Activity – Output the data below in full, character for character.

Supplied material –
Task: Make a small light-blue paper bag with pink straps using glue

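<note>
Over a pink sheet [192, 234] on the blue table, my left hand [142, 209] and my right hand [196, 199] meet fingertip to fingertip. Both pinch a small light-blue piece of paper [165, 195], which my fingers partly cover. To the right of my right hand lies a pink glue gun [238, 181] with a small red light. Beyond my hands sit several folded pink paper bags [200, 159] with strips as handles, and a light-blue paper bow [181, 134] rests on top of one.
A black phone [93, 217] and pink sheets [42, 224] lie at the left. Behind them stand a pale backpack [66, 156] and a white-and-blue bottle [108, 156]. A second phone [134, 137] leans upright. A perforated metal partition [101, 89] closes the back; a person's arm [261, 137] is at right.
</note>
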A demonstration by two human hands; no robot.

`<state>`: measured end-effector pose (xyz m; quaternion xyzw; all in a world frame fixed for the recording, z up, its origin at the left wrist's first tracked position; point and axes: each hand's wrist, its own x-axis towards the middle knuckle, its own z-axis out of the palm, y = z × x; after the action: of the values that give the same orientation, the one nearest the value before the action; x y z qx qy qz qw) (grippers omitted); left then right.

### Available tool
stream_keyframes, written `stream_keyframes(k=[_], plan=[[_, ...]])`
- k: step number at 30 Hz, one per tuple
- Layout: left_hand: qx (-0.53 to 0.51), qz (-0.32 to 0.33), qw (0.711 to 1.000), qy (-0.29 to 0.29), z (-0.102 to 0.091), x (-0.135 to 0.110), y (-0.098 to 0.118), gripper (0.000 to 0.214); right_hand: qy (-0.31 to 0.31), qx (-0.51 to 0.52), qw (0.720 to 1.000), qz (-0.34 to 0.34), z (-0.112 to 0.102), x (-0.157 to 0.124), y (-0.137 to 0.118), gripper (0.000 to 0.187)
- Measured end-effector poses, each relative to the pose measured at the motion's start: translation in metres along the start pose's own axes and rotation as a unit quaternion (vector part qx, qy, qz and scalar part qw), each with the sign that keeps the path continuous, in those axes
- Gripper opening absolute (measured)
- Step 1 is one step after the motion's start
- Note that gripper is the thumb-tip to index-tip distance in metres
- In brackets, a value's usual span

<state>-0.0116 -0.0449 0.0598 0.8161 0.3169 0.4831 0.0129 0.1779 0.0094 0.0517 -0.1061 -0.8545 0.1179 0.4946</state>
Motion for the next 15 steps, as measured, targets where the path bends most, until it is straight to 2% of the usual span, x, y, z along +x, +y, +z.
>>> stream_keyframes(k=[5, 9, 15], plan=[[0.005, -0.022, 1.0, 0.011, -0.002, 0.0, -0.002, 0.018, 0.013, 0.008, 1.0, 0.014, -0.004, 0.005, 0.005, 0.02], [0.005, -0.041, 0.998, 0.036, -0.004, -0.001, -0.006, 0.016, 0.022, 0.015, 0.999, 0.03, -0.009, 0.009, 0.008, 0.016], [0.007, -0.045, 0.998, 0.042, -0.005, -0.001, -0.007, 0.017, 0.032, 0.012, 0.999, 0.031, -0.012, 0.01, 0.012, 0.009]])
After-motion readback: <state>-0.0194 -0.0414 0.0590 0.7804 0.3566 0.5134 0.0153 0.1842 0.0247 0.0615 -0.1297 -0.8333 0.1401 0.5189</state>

Exercise solution –
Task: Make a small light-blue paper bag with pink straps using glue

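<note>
Over a pink sheet [192, 234] on the blue table, my left hand [142, 209] and my right hand [196, 199] meet fingertip to fingertip. Both pinch a small light-blue piece of paper [165, 195], which my fingers partly cover. To the right of my right hand lies a pink glue gun [238, 181] with a small red light. Beyond my hands sit several folded pink paper bags [200, 159] with strips as handles, and a light-blue paper bow [181, 134] rests on top of one.
A black phone [93, 217] and pink sheets [42, 224] lie at the left. Behind them stand a pale backpack [66, 156] and a white-and-blue bottle [108, 156]. A second phone [134, 137] leans upright. A perforated metal partition [101, 89] closes the back; a person's arm [261, 137] is at right.
</note>
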A demonstration by two human hands; no robot.

`<state>`: measured end-effector pose (xyz m; quaternion xyzw; all in a world frame fixed for the recording, z up, its origin at the left wrist's first tracked position; point and axes: each hand's wrist, its own x-axis towards the middle knuckle, its own z-axis out of the palm, y = z × x; after the action: of the values that give the same orientation, the one nearest the value before the action; x y z qx qy qz qw) (grippers omitted); left then right.

### Available tool
stream_keyframes, written `stream_keyframes(k=[_], plan=[[_, ...]])`
- k: step number at 30 Hz, one per tuple
- Layout: left_hand: qx (-0.53 to 0.51), qz (-0.32 to 0.33), qw (0.711 to 1.000), qy (-0.29 to 0.29), z (-0.102 to 0.091), x (-0.135 to 0.110), y (-0.098 to 0.118), gripper (0.000 to 0.214); right_hand: qy (-0.31 to 0.31), qx (-0.51 to 0.52), qw (0.720 to 1.000), qz (-0.34 to 0.34), z (-0.112 to 0.102), x (-0.157 to 0.124), y (-0.137 to 0.118), gripper (0.000 to 0.187)
- Measured end-effector poses, each relative to the pose measured at the motion's start: translation in metres along the start pose's own axes and rotation as a unit quaternion (vector part qx, qy, qz and scalar part qw), each with the sign that keeps the path continuous, in those axes
- Gripper opening absolute (measured)
- Step 1 is one step after the motion's start
- Note that gripper is the thumb-tip to index-tip distance in metres
- In brackets, a value's usual span

<state>-0.0116 -0.0449 0.0598 0.8161 0.3169 0.4831 0.0129 0.1779 0.0094 0.0517 -0.1061 -0.8545 0.1179 0.4946</state>
Motion for the next 15 steps, as measured, targets where the path bends most, until it is straight to 2% of the usual span, x, y, z along +x, +y, +z.
>>> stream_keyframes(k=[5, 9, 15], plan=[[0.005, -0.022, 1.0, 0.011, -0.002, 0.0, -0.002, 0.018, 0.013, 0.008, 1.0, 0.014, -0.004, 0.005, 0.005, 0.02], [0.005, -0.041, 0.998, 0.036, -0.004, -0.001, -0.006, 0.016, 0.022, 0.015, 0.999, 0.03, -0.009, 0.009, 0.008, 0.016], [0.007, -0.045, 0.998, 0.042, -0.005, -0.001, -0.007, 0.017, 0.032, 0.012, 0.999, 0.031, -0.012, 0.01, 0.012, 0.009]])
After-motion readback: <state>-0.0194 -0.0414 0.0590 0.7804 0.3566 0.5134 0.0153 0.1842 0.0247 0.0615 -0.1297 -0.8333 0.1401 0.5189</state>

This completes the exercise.